Every year there is always another "next" player. Johnson could fit that bill this year. Johnson looks and plays like former LSU standout Glen "Big Baby" Davis. An engaging personality off the court, Johnson doesn't do a lot of talking on it. He spends most of his time using his big body to shield opponents so he can grab rebounds. Johnson often muscled his way to the rim for two points.
The North Carolina native is pushing the 300 pound mark, but his frame carries it well. Johnson is more of the exception than the rule with bigger, plus-sized post players. He moves with quickness, gets off the floor faster than you'd think and has surprisingly good mobility. Johnson is blessed with long arms and seemed to be an inch higher than his opponents for rebounds.
The Winston-Salem (N.C.) Prep prospect came into the Boo Williams Invitational with a number of mid-majors hot on his trail and a couple of high-majors sniffing around. Virginia Commonwealth, East Carolina, Fairfield and UNC Wilmington beat everyone to the punch. Now Virginia, Florida, Clemson and Virginia Tech have thrown a hat into the mix.
It will be interesting to see what coaches line up to see Johnson in action in two weeks at the Pittsburgh Jam Fest. Johnson he's trying to earn even more scholarship offers.
Players don't come out of nowhere anymore because of the 24/7 world of .com recruiting. But somehow, some way the big man from Alabama slid under the radar. Those days of being a little known prospect are over after a good weekend in Virginia.
Smith did what effective big men do. The Pleasant Grove High School prospect rebounded, blocked shots, set picks and was an enforcer inside the paint. He struggled with foul trouble because of his aggressive play, but he was consistently effective for the Alabama Challenge. Smith is still raw offensively and much better as a defensive post player at this stage.
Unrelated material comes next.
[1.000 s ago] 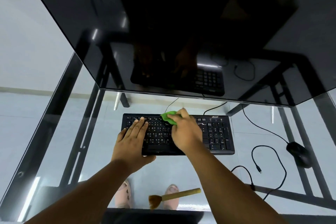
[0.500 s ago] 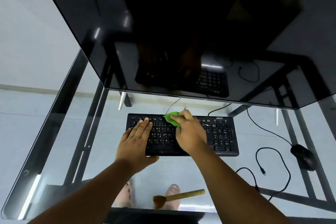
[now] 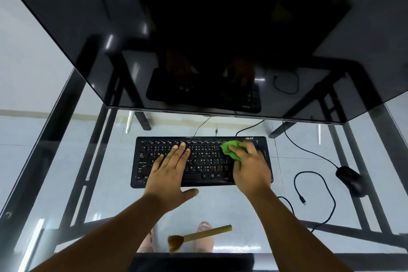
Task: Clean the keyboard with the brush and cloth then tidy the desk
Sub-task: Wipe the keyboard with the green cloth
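Note:
A black keyboard (image 3: 205,162) lies on the glass desk (image 3: 220,205) below the monitor. My left hand (image 3: 170,174) rests flat on its left half, fingers spread, holding nothing. My right hand (image 3: 250,169) presses a bunched green cloth (image 3: 229,150) onto the keys at the keyboard's right side, near the number pad. A brush (image 3: 198,237) with a tan handle and brown bristles lies on the glass near the front edge, between my forearms, untouched.
A large dark monitor (image 3: 198,40) overhangs the back of the desk. A black mouse (image 3: 351,180) sits at the right with its cable, and a loose cable (image 3: 318,196) loops beside it. Feet and floor tiles show through the glass.
My right hand has slid the green cloth rightward from the keyboard's middle to its right side. My left hand stays flat on the left keys. The brush has not moved.

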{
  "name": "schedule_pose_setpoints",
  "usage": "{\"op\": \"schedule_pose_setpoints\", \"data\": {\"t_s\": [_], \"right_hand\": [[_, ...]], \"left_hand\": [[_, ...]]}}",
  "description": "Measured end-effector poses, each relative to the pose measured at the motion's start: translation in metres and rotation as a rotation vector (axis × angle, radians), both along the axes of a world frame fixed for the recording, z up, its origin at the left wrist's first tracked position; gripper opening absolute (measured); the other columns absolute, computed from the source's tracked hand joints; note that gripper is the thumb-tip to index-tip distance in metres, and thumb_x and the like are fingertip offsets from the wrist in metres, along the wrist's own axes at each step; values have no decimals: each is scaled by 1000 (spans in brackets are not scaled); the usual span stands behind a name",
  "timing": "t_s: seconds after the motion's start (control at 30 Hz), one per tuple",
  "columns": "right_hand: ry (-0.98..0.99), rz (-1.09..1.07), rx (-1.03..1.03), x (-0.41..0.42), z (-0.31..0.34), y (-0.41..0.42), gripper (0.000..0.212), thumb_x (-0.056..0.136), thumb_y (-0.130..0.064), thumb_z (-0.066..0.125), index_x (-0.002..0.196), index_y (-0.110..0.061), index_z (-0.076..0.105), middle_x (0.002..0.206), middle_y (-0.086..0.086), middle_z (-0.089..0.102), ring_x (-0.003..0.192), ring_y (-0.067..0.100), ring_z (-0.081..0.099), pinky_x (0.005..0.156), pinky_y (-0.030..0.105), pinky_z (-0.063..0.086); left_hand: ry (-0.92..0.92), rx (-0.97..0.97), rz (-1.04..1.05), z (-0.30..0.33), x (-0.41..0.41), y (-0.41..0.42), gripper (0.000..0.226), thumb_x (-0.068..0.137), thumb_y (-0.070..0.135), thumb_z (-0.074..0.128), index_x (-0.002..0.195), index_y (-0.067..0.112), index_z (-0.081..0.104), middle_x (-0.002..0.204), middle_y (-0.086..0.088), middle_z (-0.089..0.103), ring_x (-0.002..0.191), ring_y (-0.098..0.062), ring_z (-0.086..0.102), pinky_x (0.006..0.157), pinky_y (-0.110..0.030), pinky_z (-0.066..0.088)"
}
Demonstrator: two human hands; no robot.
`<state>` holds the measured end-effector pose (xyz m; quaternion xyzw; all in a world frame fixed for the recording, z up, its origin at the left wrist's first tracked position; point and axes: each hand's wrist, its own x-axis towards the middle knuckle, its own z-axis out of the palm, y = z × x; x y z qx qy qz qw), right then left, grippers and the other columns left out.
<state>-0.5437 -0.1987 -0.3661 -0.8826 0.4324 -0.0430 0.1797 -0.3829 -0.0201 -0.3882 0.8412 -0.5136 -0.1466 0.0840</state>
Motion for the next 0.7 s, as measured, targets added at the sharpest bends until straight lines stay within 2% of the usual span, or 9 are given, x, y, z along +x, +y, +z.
{"op": "schedule_pose_setpoints", "data": {"t_s": [0.17, 0.27, 0.4, 0.47, 0.57, 0.7], "right_hand": [[-55, -156, 10, 1, -1, -3, 47, 87, -13, 51, 127, -35, 60, 135, -9, 45, 107, 23, 48, 68, 30, 49], [-80, -86, 31, 2, -4, 1, 48, 87, -12, 52, 130, -32, 58, 136, -7, 44, 109, 24, 48, 74, 33, 52], [-66, -8, 36, -21, -6, -16, 49, 85, -14, 52, 128, -36, 59, 133, -14, 47, 109, 18, 50, 77, 35, 56], [-159, -80, 80, -24, -3, -21, 49, 82, -14, 57, 126, -33, 61, 127, -11, 50, 104, 18, 57, 78, 34, 55], [-323, -134, 230, -19, 2, -16, 52, 78, -13, 68, 128, -24, 58, 121, -6, 51, 101, 13, 56, 85, 24, 49], [-434, -87, 378, -12, 4, -2, 55, 72, -21, 82, 121, -24, 57, 115, -10, 48, 102, 2, 51, 88, 5, 37]], "left_hand": [[-20, 49, -10, -1, -7, -7, 103, 78, 75, 42, 153, 26, -8, 158, 10, -21, 146, -10, -16, 120, -37, -2], [-7, 47, 7, 0, -8, -7, 103, 77, 75, 44, 153, 26, -7, 159, 10, -19, 146, -9, -16, 120, -38, -2], [-1, 58, 3, 0, -7, -7, 102, 77, 76, 43, 154, 26, -4, 160, 10, -15, 146, -8, -14, 120, -37, -2], [19, 12, 22, 1, -8, -7, 97, 78, 75, 40, 154, 25, 7, 161, 9, -5, 148, -9, -7, 120, -37, 2], [65, -90, 103, 6, -8, -8, 81, 83, 69, 33, 150, 25, 26, 160, 8, 14, 147, -12, 13, 119, -37, 11], [119, -208, 212, 17, -1, -5, 56, 88, 50, 45, 138, 25, 47, 146, 6, 43, 131, -17, 42, 107, -36, 31]]}}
He cut his teeth against some talented teams, and Smith was unfazed by his opponents. He tipped off his spring season on the right foot and has placed his name on must-see lists for a number of programs.
Few guards in the 32-team field had more of an impact on the game than the 5-foot-11 floor general from Chicago. In fact, one could argue that he was one of the top five players in the tournament from start to finish. Dillard was that impressive.
Dillard was the spark that pushed Mean Streets to the final, where the Chicago team was fewer than three seconds away from knocking off Boo Williams for the tourney title. Never rattled and never intimidated by the opposition, Dillard was calm in the pilot's chair and played a smart game in the backcourt.
Dillard was Mr. Big Shot when his squad needed a score. He also has several key assists to either Michael Dunnigan or Josh Crittle inside the paint. Dillard was great off the bounce, saw holes in the defense and exploded to the opening.
As it stands now, the Homewood-Flossmoor point guard said he isn't focusing on recruiting. Odds are some high-major programs will have to ask some serious questions about whether the sub 6-footer can help them at their level. Dillard stepped up with his play and delivered.
While most of the top dogs in the 17-and-under division of the tournament were rising seniors, White proved that the kids are alright, too. The 15-year-old was very impressive over the span of six games, and certainly made a strong case for himself as one of the top prospects in the class of 2009.
White, a product of De LaSalle High School in Minneapolis, recorded three double-doubles for Howard Pulley and did a nice job of utilizing his inside-out abilities. He has a smooth perimeter game and a good burst of athleticism in the open floor. White can put the ball on the floor as well as stop and pop in the midrange.
Every bit the high-major prospect, White will be a name that is much discussed over the next two years. He has the makings to be a special player at the national level. He showed flashes of brilliance throughout the weekend and helped Howard Pulley claim the bronze division title.
After seeing Cheek last summer at the adidas Phenom150 camp, we knew he would be a player over time. Apparently, the St. Anthony's (N.J.) prospect has a quicker timetable than originally thought. The 6-foot-5 shooting guard helped put his Playaz club in the 16-and-under championship.
Offensively, the rail-thin guard put the ball on the floor with ease, attacked the basket and made some incredibly tough shots with his left hand. Cheek's aggressiveness put him on the line, where he was a perfect 8-for-8 in the championship game. Cheek scored 13 of his team's first 19 points in the title game.
The class of 2009 prospect has size, speed, scoring ability and two more years of intense instruction from his high school coach Bob Hurley, Sr., to improve his overall skill set. With added bulk to his long frame, Cheek will be a very attractive high-major prospect.